El momento de vejentud

Ayer tenía el teléfono en la mano, lo dejé, arreglé mi ropa del día siguiente y, cuando lo busqué, ya no estaba. Yo molesto con que hay duendes en la casa (uno de los llaveros no aparece, por ejemplo), pero lo cierto es que tuve un momento de desmemoria. Terrible. Pasé lo que sentí eran veinte minutos dándole vuelta a mi clóset sin éxito. Tuve que pedir que me llamaran (cosa que no iba a servir de mucho porque siempre tengo el teléfono en modo silencioso) y, para mi fortuna, lo había dejado boca arriba, así que le pude ver la luz dentro de un zapato. Donde yo no lo puse.

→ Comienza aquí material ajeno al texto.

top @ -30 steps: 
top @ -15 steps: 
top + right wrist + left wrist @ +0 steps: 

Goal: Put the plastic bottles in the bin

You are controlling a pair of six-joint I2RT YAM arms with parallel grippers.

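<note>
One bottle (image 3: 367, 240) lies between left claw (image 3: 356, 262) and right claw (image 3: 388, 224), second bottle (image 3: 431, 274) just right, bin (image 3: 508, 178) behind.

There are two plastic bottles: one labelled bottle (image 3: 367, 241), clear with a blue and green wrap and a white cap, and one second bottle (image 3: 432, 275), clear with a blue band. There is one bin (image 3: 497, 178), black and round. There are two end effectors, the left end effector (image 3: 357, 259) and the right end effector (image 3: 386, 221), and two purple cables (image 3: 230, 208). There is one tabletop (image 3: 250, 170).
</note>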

Yo siempre he sido despistada. Mi mamá decía que no perdía la cabeza porque la llevaba puesta en el cuello. Pero, más allá de eso, sí hay un declive cognitivo con la edad. Puede ser la agilidad decreciente de nuestras conexiones neuronales. O que el espacio en el cerebro se va haciendo menor y le caben menos cosas. O, simplemente, que uno comienza a olvidar la vida preparándose para dejarla. No voy a decir que no sé qué sea, porque suficientes estudios he leído al respecto. Lo que no sé es con qué finalidad nos sucede. Tal vez no la haya.

Dentro de todo, sigo recordando el olor de mi padre y el tono de voz de mi madre. La sensación de mis hijos cuando los cargué por primera vez. El nombre de mi primer novio. Cuando vi la Vía Láctea. La aventura que me contó mi hija al bajar del bus y la felicidad de mi hijo al ganar un partido de fut. Todas esas cosas las recuerdo vívidamente. Compensan el lapsus horrible de no encontrar un pinche teléfono. Aunque sigo pensando que fueron los duendes.